CNRS / MUSEE DE L'HOMME
Source - http://www2.cnrs.fr/sites/communique/fichier/cp_les_royaumes_du_moyen_age_survivent_dans_les_patronymes_espagnols.pdf
En Espagne, l’adoption des noms de famille date de la fin du Moyen Âge. Cette époque correspond à la phase finale de la Reconquista des territoires arabes du sud par les royaumes catholiques du nord, un moment qui marque le début de l’unification politique du pays. Une équipe de recherche franco-espagnole, impliquant l’unité « Eco-anthropologie et ethnobiologie » (MNHN / CNRS) et l’université de Salamanque, s’est penchée sur la répartition géographique des patronymes espagnols, afin d’en identifier les différences régionales. Ces dernières correspondent, presque exactement, aux anciens royaumes de Navarre, de Castille-Leon et d’Aragon. Les royaumes du Moyen-Âge survivent toujours dans la répartition des noms de famille en Espagne. Cette étude vient de paraître dans la revue américaine PLOS One. EN SAVOIR PLUS A partir d’analyses du recensement de la population espagnole de 2008 (padrón municipal), les 47 provinces de l’Espagne continentale ont été classées selon la différence, ou la similarité, de leurs patronymes (33 753 patronymes correspondant à plus de 30 millions d’individus). La répartition géographique qui en résulte (cf. cartes dessous) correspond aux royaumes qui existaient au Moyen Âge, exception faite pour le royaume de Castille. Une analyse computationnelle des différences linguistiques régionales aboutit à des résultats semblables. La Castille, au sens large, apparaît comme largement indifférenciée parce que de nombreux noms de famille y sont très fréquents (Rodriguez, Diaz, etc) car ils se sont imposés (par prestige et par contrainte) aux populations annexées lors de la vaste unification territoriale initiée par Isabelle Ière de Castille, marraine de la découverte des Amériques. C’est la raison pour laquelle l’Espagne est le pays d’Europe avec le plus faible nombre de patronymes. Le retard du développement industriel au XIXe siècle, qui n’a pas entraîné de migrations internes importantes, et la politique antirégionaliste du général Franco ont contribué à figer une géographie patronymique qui reste proche de celle du Moyen Âge.

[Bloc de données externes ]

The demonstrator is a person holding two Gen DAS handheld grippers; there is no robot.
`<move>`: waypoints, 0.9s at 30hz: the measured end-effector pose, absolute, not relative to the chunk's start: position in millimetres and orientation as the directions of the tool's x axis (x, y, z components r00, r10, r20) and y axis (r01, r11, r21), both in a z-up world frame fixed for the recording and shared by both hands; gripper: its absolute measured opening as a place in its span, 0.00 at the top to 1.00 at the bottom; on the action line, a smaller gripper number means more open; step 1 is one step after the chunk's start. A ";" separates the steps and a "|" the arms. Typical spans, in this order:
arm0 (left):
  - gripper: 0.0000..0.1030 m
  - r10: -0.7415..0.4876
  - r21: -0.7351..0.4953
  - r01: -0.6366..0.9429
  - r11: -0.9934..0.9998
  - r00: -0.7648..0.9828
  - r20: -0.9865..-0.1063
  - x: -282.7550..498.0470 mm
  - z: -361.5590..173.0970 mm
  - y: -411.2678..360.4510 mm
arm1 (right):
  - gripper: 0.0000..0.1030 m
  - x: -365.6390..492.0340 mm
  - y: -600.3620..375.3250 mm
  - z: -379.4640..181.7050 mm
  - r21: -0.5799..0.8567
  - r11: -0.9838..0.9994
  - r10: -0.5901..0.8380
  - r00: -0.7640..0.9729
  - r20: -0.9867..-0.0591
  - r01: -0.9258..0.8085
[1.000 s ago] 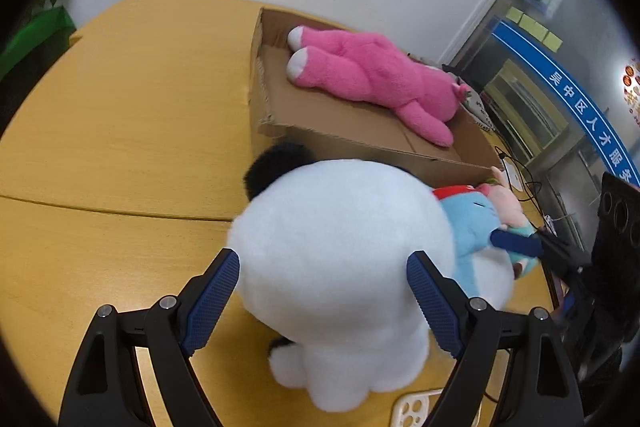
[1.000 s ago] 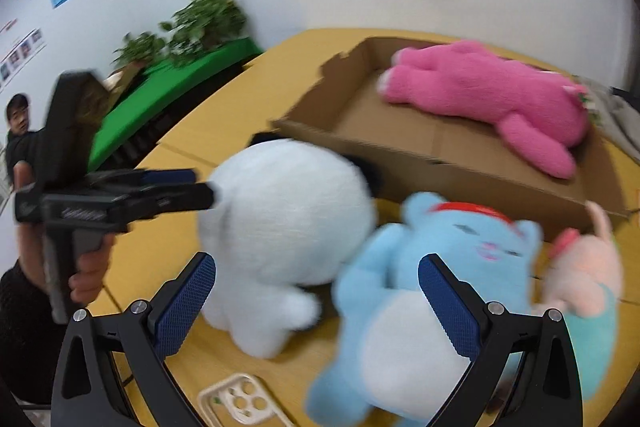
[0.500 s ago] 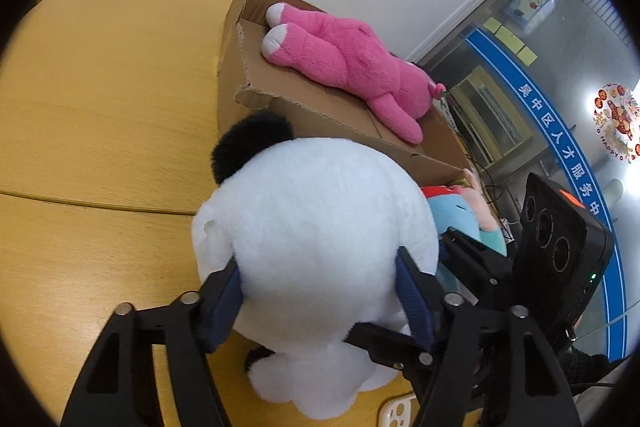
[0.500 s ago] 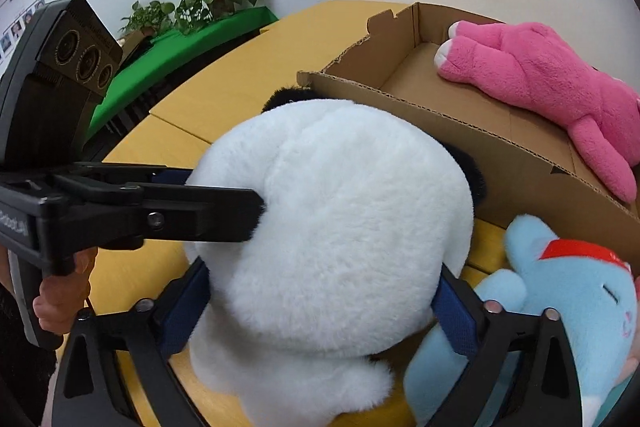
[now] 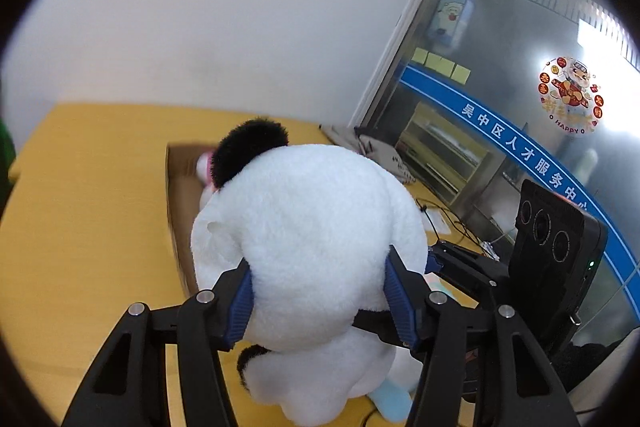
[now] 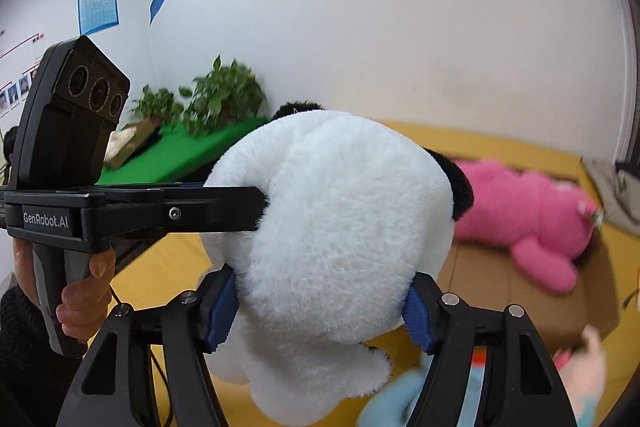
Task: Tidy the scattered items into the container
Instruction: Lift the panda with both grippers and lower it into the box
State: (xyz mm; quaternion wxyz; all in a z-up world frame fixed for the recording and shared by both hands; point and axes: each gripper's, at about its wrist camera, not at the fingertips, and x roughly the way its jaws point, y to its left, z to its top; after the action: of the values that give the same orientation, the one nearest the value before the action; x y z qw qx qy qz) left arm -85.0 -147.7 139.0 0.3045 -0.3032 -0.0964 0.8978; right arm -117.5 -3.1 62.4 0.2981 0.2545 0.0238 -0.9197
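Left gripper [image 5: 320,297] jaws are clenched on the white panda plush [image 5: 312,247], lifted off the yellow counter [image 5: 80,227]. Right gripper [image 6: 320,311] jaws also squeeze it. At two o'clock, a pink plush [image 6: 528,215] lies in the cardboard box [image 6: 492,283].

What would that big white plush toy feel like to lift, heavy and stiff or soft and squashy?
Probably soft: the white plush toy bulges around the pads of the left gripper and right gripper, both squeezing it. Likely light for its bulk, since pinching alone seems to carry it. Its legs hang below, so expect some flop. The fluffy fur may slide slightly.
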 end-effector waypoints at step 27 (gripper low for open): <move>0.27 0.430 -0.360 -0.235 -0.903 -0.517 -0.740 -234.5 16.3 -141.0 | 0.08 -303.6 -25.4 -65.8 0.293 -0.888 -0.441 -0.480 -0.758 0.354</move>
State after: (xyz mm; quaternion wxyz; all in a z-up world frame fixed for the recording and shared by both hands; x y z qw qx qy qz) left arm -234.5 -141.0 16.3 0.1923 -0.4523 -0.1077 0.8642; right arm -303.6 -25.4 -65.8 0.2315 0.4544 -0.0479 -0.8589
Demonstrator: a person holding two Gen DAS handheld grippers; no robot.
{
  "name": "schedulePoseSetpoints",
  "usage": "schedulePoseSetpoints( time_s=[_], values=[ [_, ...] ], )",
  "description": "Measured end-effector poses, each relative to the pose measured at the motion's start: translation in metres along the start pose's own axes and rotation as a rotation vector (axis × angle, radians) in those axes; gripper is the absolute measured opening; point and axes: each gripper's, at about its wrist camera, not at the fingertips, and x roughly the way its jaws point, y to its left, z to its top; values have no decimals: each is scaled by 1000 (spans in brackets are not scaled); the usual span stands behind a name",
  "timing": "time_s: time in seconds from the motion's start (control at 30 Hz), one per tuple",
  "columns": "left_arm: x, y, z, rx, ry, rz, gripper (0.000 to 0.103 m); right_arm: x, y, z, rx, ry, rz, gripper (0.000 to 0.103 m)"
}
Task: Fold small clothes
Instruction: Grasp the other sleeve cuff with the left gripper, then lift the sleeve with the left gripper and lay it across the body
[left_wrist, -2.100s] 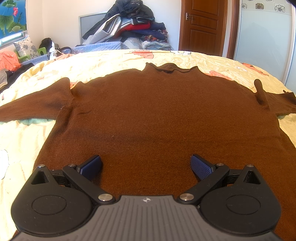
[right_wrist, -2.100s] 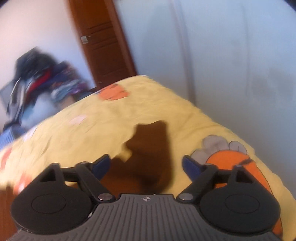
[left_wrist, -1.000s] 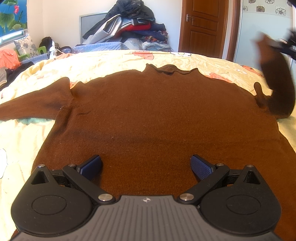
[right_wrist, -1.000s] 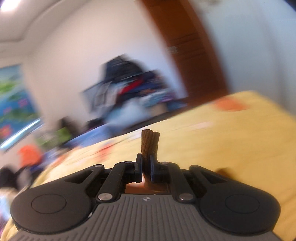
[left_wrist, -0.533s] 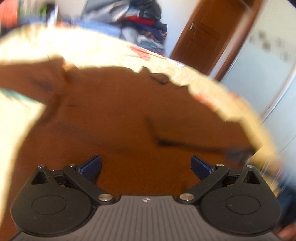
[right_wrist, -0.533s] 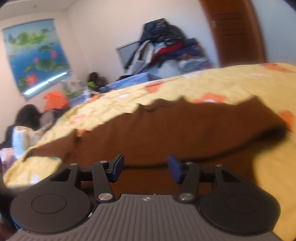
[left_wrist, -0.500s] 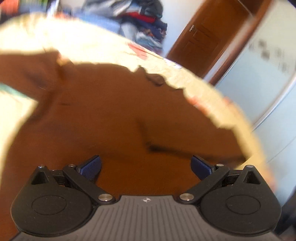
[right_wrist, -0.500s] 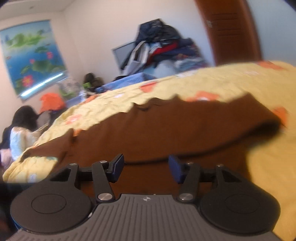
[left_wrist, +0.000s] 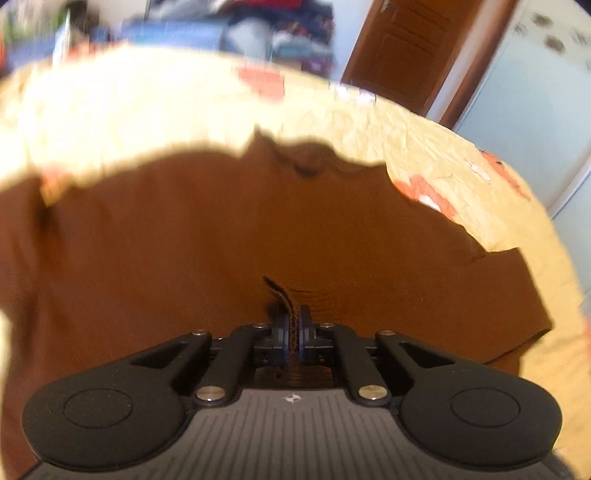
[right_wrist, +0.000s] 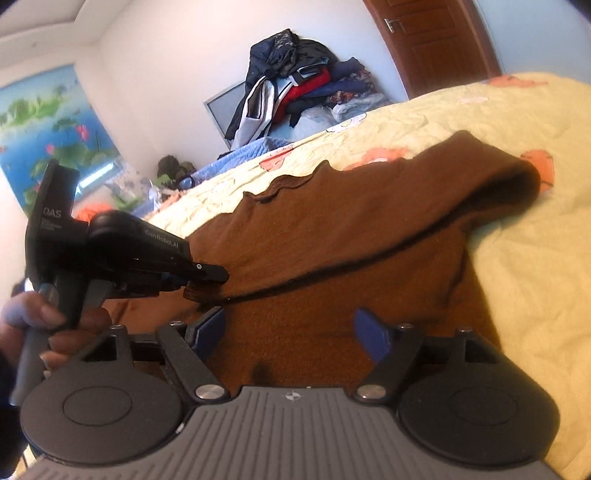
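Left wrist view: the left gripper had its blue pads pressed together on the cuff of the brown sweater, a strip of ribbed knit standing up between them; its jaws had just been closing. Beyond the fingers the sweater lay flat across the yellow bedspread, collar away from the camera and one sleeve folded in across the chest.

In the right wrist view, the right gripper stood spread wide above the sweater's body, nothing between its pads; its jaws had just been opening. Just ahead and to the left, a hand held the left gripper's handle, its tip pinching the cuff end of the folded sleeve. That sleeve ran diagonally back to a rounded fold near the bed's right side. Farther off, a pile of clothes leaned against the white wall, beside a wooden door.
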Motion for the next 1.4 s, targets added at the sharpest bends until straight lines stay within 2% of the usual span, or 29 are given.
schedulePoseSetpoints(
  time_s=[0.07, 0.13, 0.23, 0.37, 0.5, 0.6, 0.63, 0.73, 0.83, 0.93, 1.0, 1.03, 1.07, 1.1, 1.13, 1.2, 1.27, 1.37, 1.4],
  values=[
    [-15, 0, 11, 72, -94, 63, 4, -1, 0, -1, 3, -1, 3, 79],
    [-28, 9, 23, 99, -166, 106, 4, -2, 0, -2, 1, -1, 5, 80],
    [-37, 31, 37, 115, -215, 190, 4, -1, 1, -1, -2, 2, 12, 83],
    [-33, 73, 35, 101, -187, 315, 4, -1, 1, -1, -1, 3, 19, 86],
    [-16, 106, 19, 67, -115, 353, 4, -1, 1, -1, -4, 4, 19, 88],
    [-12, 109, 3, 88, -108, 379, 4, 0, 3, -1, -14, 8, 19, 89],
    [-22, 111, -1, 88, -115, 380, 4, 0, 4, -1, -19, 10, 17, 90],
    [-29, 112, 0, 82, -117, 375, 4, 1, 5, -1, -28, 12, 14, 91],
    [-23, 108, -3, 154, -100, 386, 4, 2, 6, 0, -33, 18, 15, 93],
    [-41, 105, -5, 205, -147, 403, 7, -3, 11, 17, -31, 27, -3, 92],
    [-70, 101, -8, 216, -244, 405, 12, -15, 14, 40, -58, -58, 9, 95],
    [-83, 98, -10, 206, -302, 396, 21, -18, 16, 55, -85, -104, -12, 98],
    [-92, 95, -10, 189, -346, 366, 44, -16, 17, 68, -113, -132, -43, 103],
    [-95, 90, -10, 180, -363, 314, 62, -7, 17, 82, -141, -139, -72, 103],
    [-94, 84, -8, 184, -360, 260, 94, 9, 15, 94, -158, -117, -101, 103],
    [-77, 69, -8, 206, -332, 185, 96, 47, 12, 111, -173, -37, -143, 103],
    [-50, 61, -6, 202, -248, 169, 95, 84, 11, 114, -216, 56, -167, 101],
    [-9, 75, -7, 129, -101, 166, 97, 126, 0, 102, -268, 203, -280, 103],
    [-5, 83, -9, 116, -118, 154, 99, 128, -2, 94, -336, 179, -337, 103]
  ],
)
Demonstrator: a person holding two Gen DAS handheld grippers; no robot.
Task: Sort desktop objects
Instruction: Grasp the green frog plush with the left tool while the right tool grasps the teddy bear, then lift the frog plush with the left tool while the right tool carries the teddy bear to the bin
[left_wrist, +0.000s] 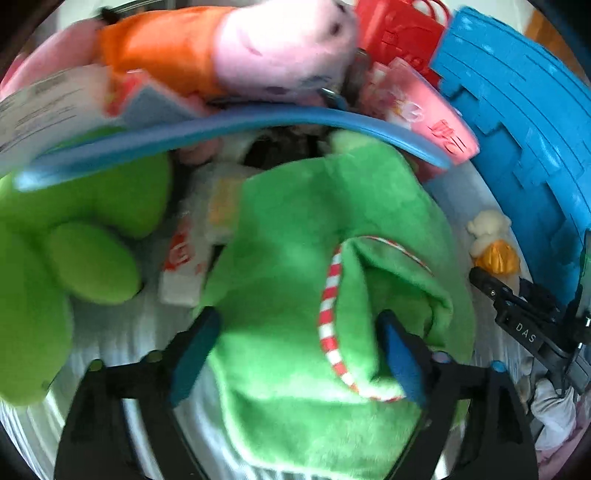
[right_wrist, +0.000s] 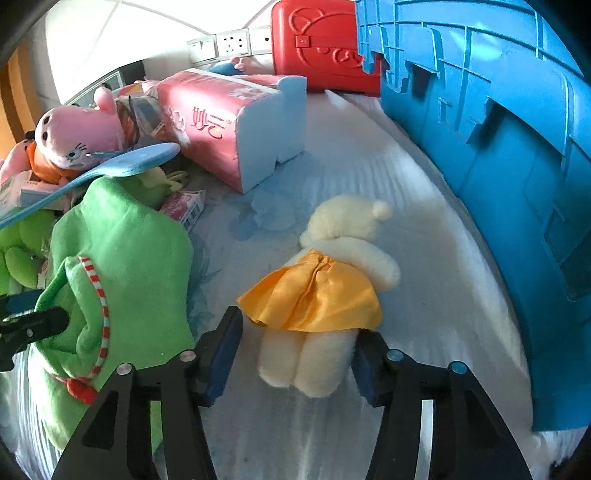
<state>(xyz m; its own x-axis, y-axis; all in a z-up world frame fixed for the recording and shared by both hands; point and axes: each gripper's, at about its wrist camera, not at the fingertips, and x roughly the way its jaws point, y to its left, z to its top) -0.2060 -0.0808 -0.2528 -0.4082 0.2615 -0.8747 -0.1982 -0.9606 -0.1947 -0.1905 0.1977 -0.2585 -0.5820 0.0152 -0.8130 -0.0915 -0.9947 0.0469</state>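
Note:
A big green plush toy (left_wrist: 295, 229) with a red-and-white striped trim fills the left wrist view. My left gripper (left_wrist: 295, 354) has its jaws wide apart on either side of the plush's lower part, pads against its sides. The same plush (right_wrist: 122, 251) shows at the left of the right wrist view. A small cream plush (right_wrist: 332, 280) in a yellow skirt lies on the white surface. My right gripper (right_wrist: 295, 358) is open with its legs between the jaws. It also shows in the left wrist view (left_wrist: 487, 240), with the right gripper's fingers (left_wrist: 517, 306) beside it.
A blue plastic crate (right_wrist: 498, 147) stands along the right. A red case (right_wrist: 317, 44) is at the back. A pink tissue pack (right_wrist: 221, 122), a pink pig plush (right_wrist: 74, 136), a blue flat paddle (right_wrist: 129, 162), a lime-green plush (left_wrist: 55, 251) and small boxes (right_wrist: 184, 206) pile up at left.

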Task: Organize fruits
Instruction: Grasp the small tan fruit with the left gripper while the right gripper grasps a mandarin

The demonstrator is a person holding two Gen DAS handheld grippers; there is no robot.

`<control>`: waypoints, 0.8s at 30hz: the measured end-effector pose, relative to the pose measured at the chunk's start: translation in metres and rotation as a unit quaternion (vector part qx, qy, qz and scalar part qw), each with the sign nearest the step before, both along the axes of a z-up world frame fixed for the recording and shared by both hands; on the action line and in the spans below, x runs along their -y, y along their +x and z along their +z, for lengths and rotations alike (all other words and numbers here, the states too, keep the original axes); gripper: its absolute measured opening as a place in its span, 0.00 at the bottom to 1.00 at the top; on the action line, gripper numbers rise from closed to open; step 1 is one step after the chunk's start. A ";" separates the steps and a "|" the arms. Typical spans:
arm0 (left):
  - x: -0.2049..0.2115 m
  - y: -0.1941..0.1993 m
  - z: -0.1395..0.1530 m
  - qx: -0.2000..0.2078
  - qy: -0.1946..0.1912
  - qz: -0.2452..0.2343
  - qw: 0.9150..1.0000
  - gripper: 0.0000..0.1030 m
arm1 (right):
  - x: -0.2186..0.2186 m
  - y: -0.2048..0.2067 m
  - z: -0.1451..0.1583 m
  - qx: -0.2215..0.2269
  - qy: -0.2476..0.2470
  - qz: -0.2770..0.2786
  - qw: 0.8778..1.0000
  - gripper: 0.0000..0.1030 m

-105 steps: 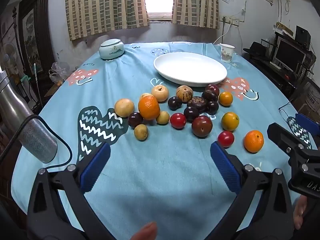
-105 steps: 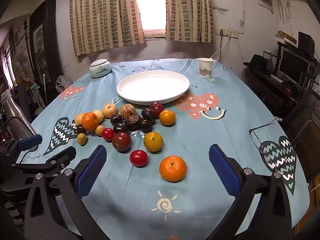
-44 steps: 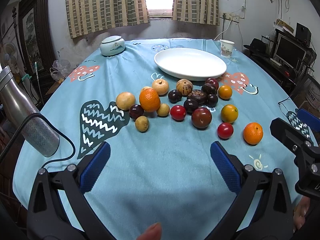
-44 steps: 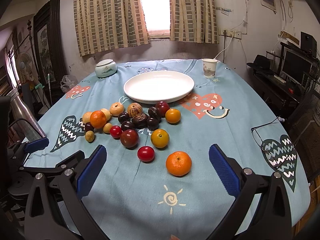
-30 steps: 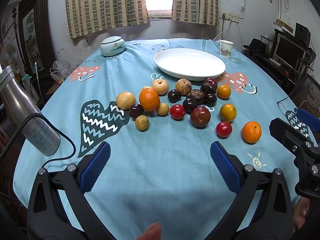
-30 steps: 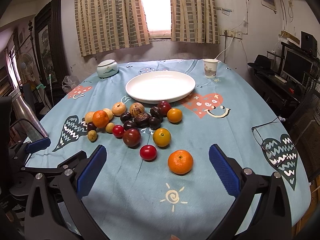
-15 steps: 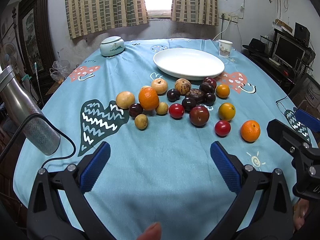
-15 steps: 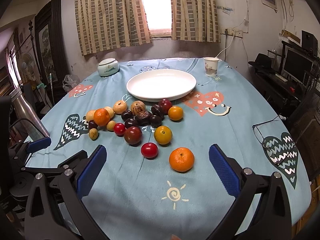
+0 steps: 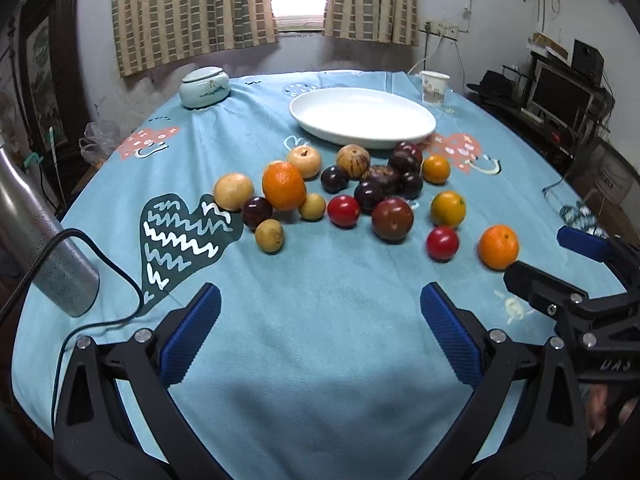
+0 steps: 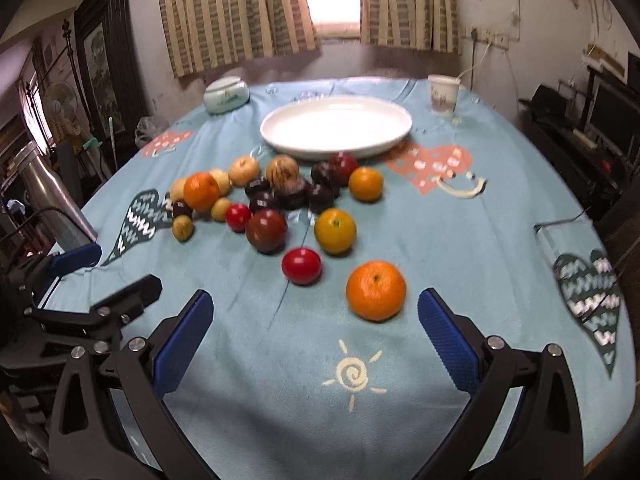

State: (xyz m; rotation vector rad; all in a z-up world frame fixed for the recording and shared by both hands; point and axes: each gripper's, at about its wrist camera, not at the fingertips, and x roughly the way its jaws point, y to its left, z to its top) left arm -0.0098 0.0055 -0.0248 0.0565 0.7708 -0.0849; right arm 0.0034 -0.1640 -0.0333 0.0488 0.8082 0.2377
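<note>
Both tools hover with fingers spread wide and empty: the right tool [image 10: 314, 332] just short of an orange [image 10: 375, 290], the left tool [image 9: 320, 330] over bare tabletop [image 9: 320, 360]. Beyond, scattered fruit [image 9: 344, 196] lies before an empty white plate [image 9: 362, 117].

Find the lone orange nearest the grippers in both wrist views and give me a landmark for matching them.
Left wrist view: the lone orange sits at right of centre, just beyond the right gripper's black finger.
Right wrist view: it lies low, right of centre, ahead of the open right gripper.
Shared landmark: the white plate beyond the fruit cluster; a small red fruit lies left of the orange in both.
</note>
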 end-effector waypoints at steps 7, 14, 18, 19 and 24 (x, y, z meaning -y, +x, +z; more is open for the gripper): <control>-0.019 0.023 -0.023 -0.043 0.011 0.005 0.999 0.98 | 0.026 0.019 -0.028 -0.069 0.031 -0.006 0.997 0.99; -0.031 0.045 -0.023 -0.037 0.024 -0.008 0.999 0.98 | 0.051 0.032 -0.047 -0.131 0.086 0.009 0.988 0.99; -0.039 0.068 -0.028 -0.056 0.025 -0.010 0.998 0.95 | 0.044 0.026 -0.048 -0.120 0.050 0.038 0.991 0.99; -0.039 0.072 -0.030 -0.060 0.030 -0.013 0.998 0.91 | 0.040 0.023 -0.049 -0.115 0.033 0.046 0.992 0.99; -0.045 0.101 -0.047 -0.109 -0.001 -0.028 0.994 0.41 | 0.042 0.019 -0.047 -0.107 0.025 0.033 0.993 0.99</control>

Il est intéressant de constater que le groupe basque, linguistiquement très différencié, ne l’est pas du point de vue des noms de famille. Il apparaît aussi que les régions correspondant à l’ancien royaume d’Aragon (dont la Catalogne faisait partie) sont les plus riches en noms de famille. La raison est que ce royaume, politiquement uni avec celui de Castille, a gardé une administration propre qui a empêché la « castillanisation » de ses patronymes. Il est rare que des faits historiques et politiques laissent des traces aussi claires dans la géographie des noms de famille d’un pays. Le cas de l’Espagne est unique à cet égard. D’un certain point de vue, le corpus patronymique espagnol est le monument invisible d’une histoire de conquêtes dont la pénétration culturelle, vis-à-vis des populations concernées, a été totale. Si les systèmes politiques actuels ont évolué par rapport au Moyen Âge, le souhait des gouvernants d’influer sur l’identité des peuples demeure actuel. En ce sens, l’histoire de l’Espagne renvoie à l’actualité de l’Europe.